After six days in the country I only have a minuscule insight of the giant wonder that is India but I can tell you that Delhi does have it's shocking parts of beggars, smog and raw sewerage with the usual tourist traps alive and well but nothing you won't find in other south East Asian countries.
A cross between the hustle and bustle of Bangkok with the cruel poverty of Cambodia and a red dust all of its own that settles in your nostrils with the afternoon winds. There is also the crushing heat if you time it right and of course it's own particular smell.
There are some genuinely wonderful people to be found. In particular the ones who overcome their shyness and approach just to interact with a foreigner, practice their English with native speakers or as has happened more than once, get a photo taken with the white person.
The food is fantastic once you overcome the stigma attached to the infamous Delhi belly and relax enough to enjoy it.

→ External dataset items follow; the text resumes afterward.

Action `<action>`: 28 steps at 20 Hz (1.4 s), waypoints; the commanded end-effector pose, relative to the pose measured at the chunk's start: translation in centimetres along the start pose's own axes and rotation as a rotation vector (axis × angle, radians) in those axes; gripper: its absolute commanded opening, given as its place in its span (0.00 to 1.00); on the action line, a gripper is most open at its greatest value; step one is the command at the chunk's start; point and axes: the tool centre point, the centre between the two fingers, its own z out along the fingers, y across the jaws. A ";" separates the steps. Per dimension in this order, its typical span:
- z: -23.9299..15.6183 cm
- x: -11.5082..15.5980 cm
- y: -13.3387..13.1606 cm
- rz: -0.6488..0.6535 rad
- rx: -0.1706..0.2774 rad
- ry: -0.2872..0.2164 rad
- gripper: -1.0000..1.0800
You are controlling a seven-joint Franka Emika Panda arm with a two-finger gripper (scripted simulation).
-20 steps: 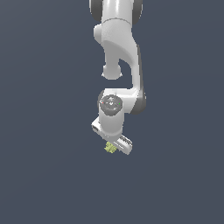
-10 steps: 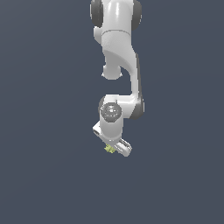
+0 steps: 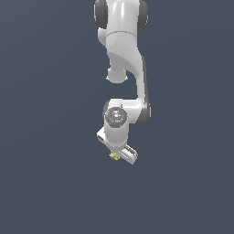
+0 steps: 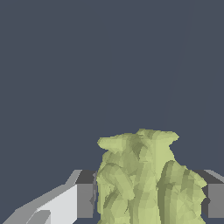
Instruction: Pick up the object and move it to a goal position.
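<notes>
- Wrist view shows the gripper point(image 4: 146, 201) closed onto the object point(image 4: 146, 179) — a dark finger pad point(image 4: 85, 200) presses one flank and a second pad sits against the opposite flank, with the lumpy yellow-green chunk filling the gap between them.
- The object stands up past the fingertips in that view, its bumpy top spreading wider than the part pinched between the pads.
- Seen from the exterior view, the gripper point(image 3: 117, 154) points downward and slants toward the exterior view's right; only a small yellow-green scrap of the object point(image 3: 114, 156) peeks out at its lower edge, on the exterior view's left side of the white finger bar.
- Above the hand sits the round wrist joint point(image 3: 116, 117), and the white arm point(image 3: 123, 50) rises from it to the top of the exterior view.
- Around arm and object there is only a plain dark blue-grey background point(image 3: 45, 137) — whether the object touches any surface cannot be told.
</notes>
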 end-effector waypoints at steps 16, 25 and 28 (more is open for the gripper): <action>-6.1 -0.1 1.7 0.000 0.001 0.000 0.00; -15.9 -0.2 4.3 0.001 0.001 -0.001 0.00; -19.4 -0.3 5.3 0.001 0.001 -0.001 0.00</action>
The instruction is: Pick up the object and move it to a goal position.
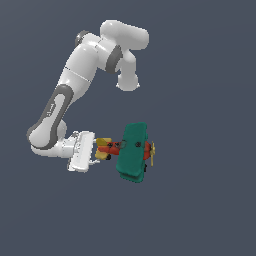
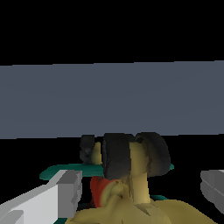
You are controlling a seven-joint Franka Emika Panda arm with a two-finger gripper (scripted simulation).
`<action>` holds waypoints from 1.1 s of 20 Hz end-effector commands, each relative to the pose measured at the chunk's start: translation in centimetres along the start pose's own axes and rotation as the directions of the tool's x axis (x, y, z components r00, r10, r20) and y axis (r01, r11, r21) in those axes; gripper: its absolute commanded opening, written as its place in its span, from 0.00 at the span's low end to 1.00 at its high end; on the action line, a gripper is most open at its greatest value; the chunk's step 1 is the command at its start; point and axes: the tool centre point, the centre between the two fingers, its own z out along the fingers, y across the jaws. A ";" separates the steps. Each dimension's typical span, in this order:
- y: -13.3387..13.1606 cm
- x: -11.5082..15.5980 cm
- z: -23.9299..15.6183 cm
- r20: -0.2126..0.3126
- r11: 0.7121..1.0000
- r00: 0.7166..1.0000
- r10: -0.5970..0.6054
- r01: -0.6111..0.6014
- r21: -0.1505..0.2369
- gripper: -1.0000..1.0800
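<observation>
Gripper: fingers stand to either side of the toy biplane at its yellow tail, apparently closed on it (actual contact is not clearly visible in either view). The biplane extends away from the gripper toward the exterior view's right, teal wings mid-body, yellow propeller at the far end. The wrist view shows black wheels close up.
</observation>
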 end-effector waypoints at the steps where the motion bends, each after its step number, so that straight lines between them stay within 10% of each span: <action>1: 0.0 0.0 0.1 0.000 1.000 1.000 0.000 0.000 0.000 1.00; 16: 0.0 0.0 3.5 0.002 1.000 1.000 0.001 -0.001 -0.001 1.00; 17: 0.0 0.0 3.5 0.002 1.000 1.000 0.001 -0.001 -0.001 0.00; 22: 0.0 0.0 3.5 0.002 1.000 1.000 0.001 -0.001 -0.001 0.00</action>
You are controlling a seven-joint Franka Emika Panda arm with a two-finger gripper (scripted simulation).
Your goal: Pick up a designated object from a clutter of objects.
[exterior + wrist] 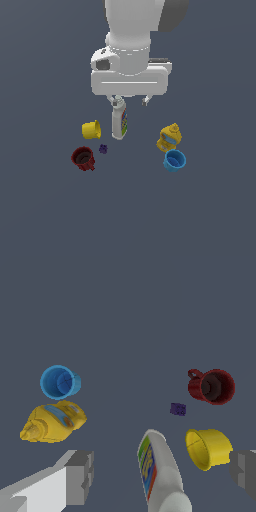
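Observation:
The blue cup (174, 160) stands on the grey floor at the exterior view's right, right beside the yellow squat bottle (170, 137). It also shows in the wrist view (60, 382), open mouth visible. My gripper (130, 101) hangs high above the white labelled bottle (119, 122), well away from the blue cup. Its fingers (80, 476) are spread wide with nothing between them; the white bottle (159, 471) lies below the gap.
A yellow cup (92, 129) lies on its side, a dark red mug (83, 157) stands at the exterior view's left, and a tiny purple piece (103, 148) sits between them. All show in the wrist view too: yellow cup (208, 447), mug (212, 386), purple piece (178, 409).

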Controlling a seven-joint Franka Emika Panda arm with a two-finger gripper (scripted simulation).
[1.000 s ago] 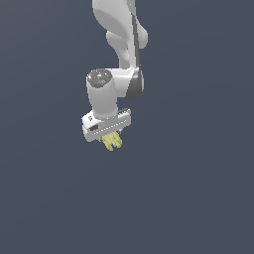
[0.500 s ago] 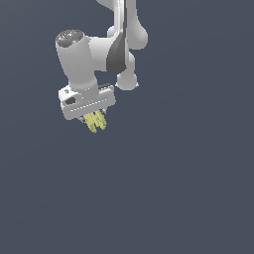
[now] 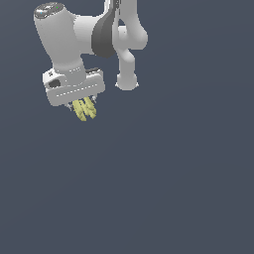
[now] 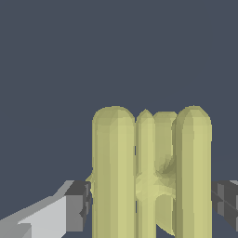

Seven out of eleven people - our tour group size - will get sick at some point and I'm grateful I was in a hotel room with a bed and a toilet to endure mine unlike some of my unfortunate fellow travelers who fell a day after me and had to go through it on a ten hour train ride.
The trains are not as horrifying as one is led to believe though I wouldn't want to be a female needing the toilet.....or a sick traveler.
And so I arrive here. The jewel in the crown of India. A post card of itself, the Taj Mahal, sunrise and sunset.